▶ _Work instructions_:
Wherever a line below holds the word "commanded", copy that line.
┌─ Input data
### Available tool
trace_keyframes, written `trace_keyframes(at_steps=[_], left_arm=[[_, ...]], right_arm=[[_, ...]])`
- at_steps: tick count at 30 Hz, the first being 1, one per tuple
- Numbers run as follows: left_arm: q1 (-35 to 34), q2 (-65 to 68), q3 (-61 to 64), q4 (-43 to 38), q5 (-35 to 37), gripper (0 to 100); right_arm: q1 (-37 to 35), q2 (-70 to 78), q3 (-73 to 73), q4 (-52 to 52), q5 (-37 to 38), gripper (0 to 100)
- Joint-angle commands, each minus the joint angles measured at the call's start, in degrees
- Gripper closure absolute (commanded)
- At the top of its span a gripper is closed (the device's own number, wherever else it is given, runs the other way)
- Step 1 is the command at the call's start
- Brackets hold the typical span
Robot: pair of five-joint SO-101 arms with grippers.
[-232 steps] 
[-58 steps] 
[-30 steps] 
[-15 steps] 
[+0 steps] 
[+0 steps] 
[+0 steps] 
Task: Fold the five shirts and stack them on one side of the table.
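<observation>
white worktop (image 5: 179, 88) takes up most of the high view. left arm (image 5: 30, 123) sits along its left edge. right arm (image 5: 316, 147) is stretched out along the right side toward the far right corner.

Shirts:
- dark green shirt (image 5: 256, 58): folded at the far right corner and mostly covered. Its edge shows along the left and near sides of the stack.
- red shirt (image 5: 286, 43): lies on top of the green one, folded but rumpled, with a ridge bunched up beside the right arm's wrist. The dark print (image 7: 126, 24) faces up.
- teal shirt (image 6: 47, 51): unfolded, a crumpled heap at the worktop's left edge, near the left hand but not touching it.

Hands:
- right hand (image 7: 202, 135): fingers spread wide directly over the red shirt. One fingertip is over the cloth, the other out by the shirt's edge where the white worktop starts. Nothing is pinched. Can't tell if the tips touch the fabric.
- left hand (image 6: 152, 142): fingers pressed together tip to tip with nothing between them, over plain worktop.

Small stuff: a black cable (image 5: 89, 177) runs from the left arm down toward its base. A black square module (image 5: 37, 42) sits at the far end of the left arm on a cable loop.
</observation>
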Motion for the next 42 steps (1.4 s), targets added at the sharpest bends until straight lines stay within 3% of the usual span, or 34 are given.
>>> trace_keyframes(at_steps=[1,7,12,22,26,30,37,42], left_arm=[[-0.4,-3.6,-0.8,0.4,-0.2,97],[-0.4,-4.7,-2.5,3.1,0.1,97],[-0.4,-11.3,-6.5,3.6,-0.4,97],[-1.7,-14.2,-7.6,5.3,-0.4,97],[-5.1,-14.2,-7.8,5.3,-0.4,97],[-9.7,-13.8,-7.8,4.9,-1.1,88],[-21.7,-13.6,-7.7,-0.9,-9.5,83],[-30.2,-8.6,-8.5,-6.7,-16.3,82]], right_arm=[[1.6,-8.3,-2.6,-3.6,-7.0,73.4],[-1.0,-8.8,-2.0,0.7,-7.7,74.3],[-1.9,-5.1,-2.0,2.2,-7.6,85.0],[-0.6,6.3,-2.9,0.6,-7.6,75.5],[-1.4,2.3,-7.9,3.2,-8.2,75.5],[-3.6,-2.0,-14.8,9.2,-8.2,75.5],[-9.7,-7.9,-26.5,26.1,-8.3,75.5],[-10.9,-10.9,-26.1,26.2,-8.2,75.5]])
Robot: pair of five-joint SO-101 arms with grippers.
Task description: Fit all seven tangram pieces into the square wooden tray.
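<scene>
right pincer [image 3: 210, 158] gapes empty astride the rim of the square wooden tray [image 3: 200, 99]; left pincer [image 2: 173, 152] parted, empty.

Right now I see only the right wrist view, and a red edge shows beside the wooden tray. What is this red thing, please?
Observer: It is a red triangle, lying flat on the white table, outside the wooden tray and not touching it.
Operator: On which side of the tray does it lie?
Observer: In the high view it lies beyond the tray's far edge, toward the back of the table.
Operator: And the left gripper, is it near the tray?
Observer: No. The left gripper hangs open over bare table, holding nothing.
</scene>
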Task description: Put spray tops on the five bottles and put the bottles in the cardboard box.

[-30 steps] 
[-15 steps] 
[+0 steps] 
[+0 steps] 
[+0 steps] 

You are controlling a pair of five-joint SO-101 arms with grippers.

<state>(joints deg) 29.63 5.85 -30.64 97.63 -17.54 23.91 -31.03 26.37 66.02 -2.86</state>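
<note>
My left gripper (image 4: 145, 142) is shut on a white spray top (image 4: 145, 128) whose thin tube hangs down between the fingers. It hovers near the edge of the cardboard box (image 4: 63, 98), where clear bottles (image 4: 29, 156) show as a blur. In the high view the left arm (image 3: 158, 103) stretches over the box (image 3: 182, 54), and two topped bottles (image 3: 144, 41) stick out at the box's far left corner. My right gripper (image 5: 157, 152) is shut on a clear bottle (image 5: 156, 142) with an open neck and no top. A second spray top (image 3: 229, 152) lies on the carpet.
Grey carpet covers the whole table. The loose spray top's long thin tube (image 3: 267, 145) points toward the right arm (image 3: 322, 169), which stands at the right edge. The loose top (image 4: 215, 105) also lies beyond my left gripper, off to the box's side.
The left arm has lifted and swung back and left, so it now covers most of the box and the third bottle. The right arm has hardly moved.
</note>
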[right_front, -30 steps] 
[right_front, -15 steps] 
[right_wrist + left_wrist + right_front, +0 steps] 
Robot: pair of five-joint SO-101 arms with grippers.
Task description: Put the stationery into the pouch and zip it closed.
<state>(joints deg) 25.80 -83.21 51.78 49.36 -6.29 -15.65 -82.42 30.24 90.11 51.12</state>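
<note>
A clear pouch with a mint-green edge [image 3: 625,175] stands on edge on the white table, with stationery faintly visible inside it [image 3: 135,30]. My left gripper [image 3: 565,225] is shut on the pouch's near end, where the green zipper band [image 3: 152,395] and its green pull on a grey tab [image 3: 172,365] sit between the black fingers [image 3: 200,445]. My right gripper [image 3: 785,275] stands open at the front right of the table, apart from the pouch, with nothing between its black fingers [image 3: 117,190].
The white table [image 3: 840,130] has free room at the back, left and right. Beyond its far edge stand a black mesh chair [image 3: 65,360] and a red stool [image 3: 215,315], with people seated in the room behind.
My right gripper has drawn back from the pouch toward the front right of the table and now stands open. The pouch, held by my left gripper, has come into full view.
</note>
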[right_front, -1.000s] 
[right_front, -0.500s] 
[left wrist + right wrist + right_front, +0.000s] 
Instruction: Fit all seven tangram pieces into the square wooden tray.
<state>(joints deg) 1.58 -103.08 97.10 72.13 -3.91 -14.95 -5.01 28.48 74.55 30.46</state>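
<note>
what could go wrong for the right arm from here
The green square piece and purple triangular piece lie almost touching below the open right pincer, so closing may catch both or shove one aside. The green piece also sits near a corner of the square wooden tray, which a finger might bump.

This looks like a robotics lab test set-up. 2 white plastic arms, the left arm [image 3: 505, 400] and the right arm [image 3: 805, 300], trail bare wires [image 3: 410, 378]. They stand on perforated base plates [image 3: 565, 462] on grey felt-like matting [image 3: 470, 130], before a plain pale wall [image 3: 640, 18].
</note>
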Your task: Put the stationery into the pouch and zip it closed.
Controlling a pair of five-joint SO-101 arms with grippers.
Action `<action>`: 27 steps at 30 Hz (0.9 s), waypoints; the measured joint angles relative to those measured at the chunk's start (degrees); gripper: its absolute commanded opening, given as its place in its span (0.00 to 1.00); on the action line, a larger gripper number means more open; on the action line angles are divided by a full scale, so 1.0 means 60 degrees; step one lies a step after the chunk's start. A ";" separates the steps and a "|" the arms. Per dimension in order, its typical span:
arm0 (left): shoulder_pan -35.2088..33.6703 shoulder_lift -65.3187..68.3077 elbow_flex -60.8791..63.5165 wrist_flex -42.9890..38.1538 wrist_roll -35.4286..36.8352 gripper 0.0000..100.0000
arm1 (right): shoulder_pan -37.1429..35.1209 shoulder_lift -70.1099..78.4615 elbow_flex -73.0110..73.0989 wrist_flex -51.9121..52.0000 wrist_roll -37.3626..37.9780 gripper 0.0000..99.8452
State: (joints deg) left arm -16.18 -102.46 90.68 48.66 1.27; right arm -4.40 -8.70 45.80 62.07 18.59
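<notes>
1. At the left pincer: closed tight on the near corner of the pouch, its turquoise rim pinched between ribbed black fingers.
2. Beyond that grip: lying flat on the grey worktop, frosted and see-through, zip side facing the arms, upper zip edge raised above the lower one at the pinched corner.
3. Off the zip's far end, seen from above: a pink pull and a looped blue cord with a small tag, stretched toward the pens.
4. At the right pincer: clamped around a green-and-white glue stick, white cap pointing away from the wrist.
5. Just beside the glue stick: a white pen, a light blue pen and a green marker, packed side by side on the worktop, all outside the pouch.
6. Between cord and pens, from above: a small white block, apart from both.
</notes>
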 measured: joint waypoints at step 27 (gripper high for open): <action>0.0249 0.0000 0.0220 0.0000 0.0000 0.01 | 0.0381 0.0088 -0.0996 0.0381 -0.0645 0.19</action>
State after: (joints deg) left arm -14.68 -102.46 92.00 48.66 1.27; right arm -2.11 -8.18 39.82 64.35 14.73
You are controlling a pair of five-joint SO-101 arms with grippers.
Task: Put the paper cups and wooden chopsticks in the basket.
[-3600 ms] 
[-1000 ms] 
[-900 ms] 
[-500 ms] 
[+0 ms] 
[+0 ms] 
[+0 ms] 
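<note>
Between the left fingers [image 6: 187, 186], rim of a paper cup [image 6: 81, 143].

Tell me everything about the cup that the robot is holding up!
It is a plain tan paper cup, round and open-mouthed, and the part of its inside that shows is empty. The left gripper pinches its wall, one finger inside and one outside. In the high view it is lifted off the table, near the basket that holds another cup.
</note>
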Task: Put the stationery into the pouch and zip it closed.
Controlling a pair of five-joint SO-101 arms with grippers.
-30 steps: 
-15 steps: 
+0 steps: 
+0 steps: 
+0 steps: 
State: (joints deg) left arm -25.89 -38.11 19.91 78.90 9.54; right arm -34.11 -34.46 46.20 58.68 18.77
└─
▶ _Your response_:
- Gripper closure absolute (commanded)
Action `<action>`: 27 steps at 30 Hz (0.9 s), waypoints; the measured joint angles relative to those measured at the chunk's start (degrees); gripper: its absolute commanded opening, given as its place in its span (0.00 to 1.00); on the action line, a larger gripper number means more open; on the action line angles are divided by a full scale, so 1.0 means 60 degrees; step one lies a step after the chunk's start. A ";" separates the steps and a "|" the arms. Per dimension in order, its typical span:

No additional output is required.